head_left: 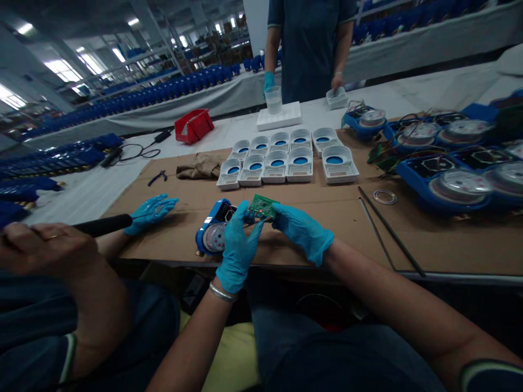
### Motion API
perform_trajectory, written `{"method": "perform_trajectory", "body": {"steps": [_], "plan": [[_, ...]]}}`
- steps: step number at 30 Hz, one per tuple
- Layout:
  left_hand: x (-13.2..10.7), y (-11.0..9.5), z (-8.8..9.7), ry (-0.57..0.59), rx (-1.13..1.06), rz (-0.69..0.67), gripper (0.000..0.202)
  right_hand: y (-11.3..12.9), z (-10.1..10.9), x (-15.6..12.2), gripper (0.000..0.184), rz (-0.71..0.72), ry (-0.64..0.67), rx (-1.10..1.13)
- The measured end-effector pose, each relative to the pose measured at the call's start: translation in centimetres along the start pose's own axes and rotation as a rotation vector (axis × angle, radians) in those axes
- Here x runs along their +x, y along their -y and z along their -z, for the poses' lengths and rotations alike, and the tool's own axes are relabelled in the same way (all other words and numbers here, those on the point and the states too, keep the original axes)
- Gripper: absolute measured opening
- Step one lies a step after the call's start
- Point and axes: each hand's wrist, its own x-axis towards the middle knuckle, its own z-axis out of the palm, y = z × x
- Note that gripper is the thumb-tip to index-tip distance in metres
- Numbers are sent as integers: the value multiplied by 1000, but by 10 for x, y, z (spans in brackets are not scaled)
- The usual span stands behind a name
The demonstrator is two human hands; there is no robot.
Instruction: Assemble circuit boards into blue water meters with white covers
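Note:
Both my hands wear light blue gloves and hold a green circuit board (263,207) above the cardboard. My left hand (238,251) pinches the board's left edge, near some thin wires. On the right side, the fingers of my right hand (303,231) are closed on its other edge. Just left of my left hand lies a blue meter (213,237) with a round dial and an open upper compartment; my hand partly covers it. Whether the wires run from board to meter, I cannot tell.
White plastic covers (274,170) stand in two rows beyond my hands. Blue meters (457,185) crowd the right; two thin rods (388,228) and a ring (384,196) lie nearer. At left, a co-worker's gloved hand (152,213) and black-handled screwdriver (104,224) are close. Another person stands opposite.

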Motion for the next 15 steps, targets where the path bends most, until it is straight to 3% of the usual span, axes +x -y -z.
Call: {"method": "perform_trajectory", "body": {"steps": [4, 11, 15], "plan": [[-7, 4, 2, -38, 38, -60, 49, -4, 0, -3, 38, -10, 171, 236], [-13, 16, 2, -71, 71, -153, 42, -10, 0, -4, 40, -153, 123, 261], [-13, 17, 4, -94, 121, -228, 35, -14, -1, -1, 37, -152, 112, 269]]}}
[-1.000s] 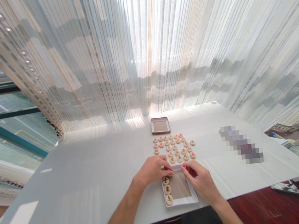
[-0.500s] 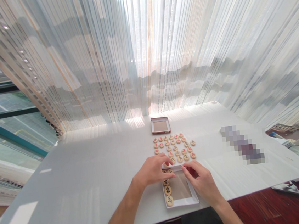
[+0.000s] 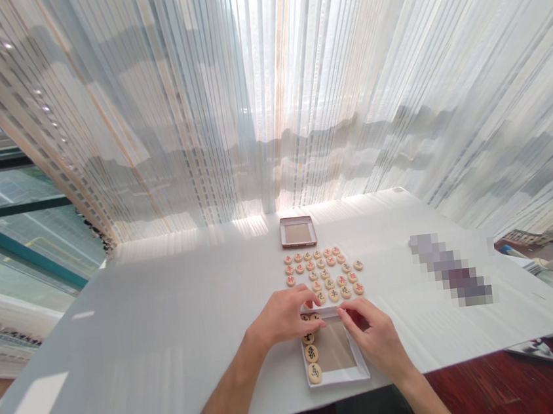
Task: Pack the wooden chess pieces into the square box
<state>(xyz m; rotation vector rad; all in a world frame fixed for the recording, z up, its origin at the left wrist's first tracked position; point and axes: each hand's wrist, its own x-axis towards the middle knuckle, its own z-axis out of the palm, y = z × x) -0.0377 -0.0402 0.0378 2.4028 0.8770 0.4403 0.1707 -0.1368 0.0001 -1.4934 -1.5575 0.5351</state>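
I have the left hand [image 3: 283, 311] with thumb and forefinger spread apart over the far-left corner of the white box [image 3: 344, 376]; the right hand [image 3: 373, 328] has its fingertips drawn together at the far-right corner, though whether they pinch the rim I cannot tell. From under the left thumb toward me, boxed pieces [image 3: 314, 373] line the left wall. Just beyond both hands, loose pieces [image 3: 325, 273] with red or black characters spread across the white table [image 3: 171, 330]; past them sits a brown-edged tray [image 3: 297, 232], nearer the striped curtain [image 3: 230, 139]
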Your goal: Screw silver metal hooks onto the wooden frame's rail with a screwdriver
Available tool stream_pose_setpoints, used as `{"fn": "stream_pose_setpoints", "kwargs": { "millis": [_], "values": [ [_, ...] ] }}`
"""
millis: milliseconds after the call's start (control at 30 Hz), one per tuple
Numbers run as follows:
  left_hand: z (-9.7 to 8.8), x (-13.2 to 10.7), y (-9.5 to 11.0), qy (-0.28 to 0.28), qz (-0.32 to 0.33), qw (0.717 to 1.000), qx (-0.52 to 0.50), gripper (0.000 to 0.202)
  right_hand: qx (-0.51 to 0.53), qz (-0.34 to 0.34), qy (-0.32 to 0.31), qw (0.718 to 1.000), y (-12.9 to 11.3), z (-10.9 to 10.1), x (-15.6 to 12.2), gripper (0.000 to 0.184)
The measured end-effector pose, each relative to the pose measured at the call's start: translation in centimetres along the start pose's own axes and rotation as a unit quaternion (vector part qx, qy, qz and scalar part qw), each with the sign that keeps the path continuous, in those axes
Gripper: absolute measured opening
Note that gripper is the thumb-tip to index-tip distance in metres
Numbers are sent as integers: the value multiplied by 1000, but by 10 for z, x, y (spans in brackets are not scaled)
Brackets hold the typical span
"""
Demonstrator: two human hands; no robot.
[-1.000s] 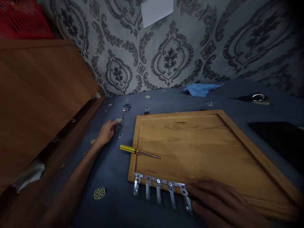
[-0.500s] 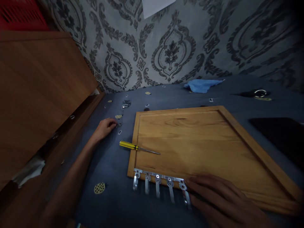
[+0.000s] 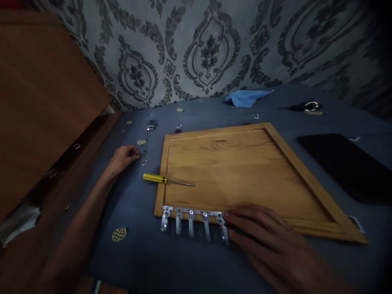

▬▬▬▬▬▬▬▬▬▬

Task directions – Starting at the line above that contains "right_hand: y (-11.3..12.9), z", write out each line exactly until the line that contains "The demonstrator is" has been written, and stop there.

Answer to this exercise –
  right_hand: y (-11.3..12.9), z (-10.1..10.9), x (-15.6..12.2), gripper (0.000..0.184), rz (-0.71..0.72), ry (-0.64..0.67), rx (-1.10..1.13)
- The measured end-effector pose, each relative to the pose measured at the call's start: translation in centimetres along the start pose's own axes and rotation as a rotation vector (axis × angle, radians) in those axes
- Here x runs along their +x, y along their -y and z along their -z, for the poses' lengths and rotations alike, and the tool's own axes are relabelled in the same way (all other words and numbers here, those on the point and the states too, keep the original axes)
- Gripper: absolute measured opening
- Step one lies a step after the call's start
- Point and axes: each hand's wrist, its own x-axis towards the middle knuckle, its own z-axis out of the palm, y = z × x
- Note that gripper is the thumb-tip to index-tip distance in metres
- Numbers are sent as integers: the value multiplied by 1000, but by 10 for x, y, z (spans in brackets are not scaled)
- The usual span stands behind a name
The demonstrator is two human hands; there is no robot.

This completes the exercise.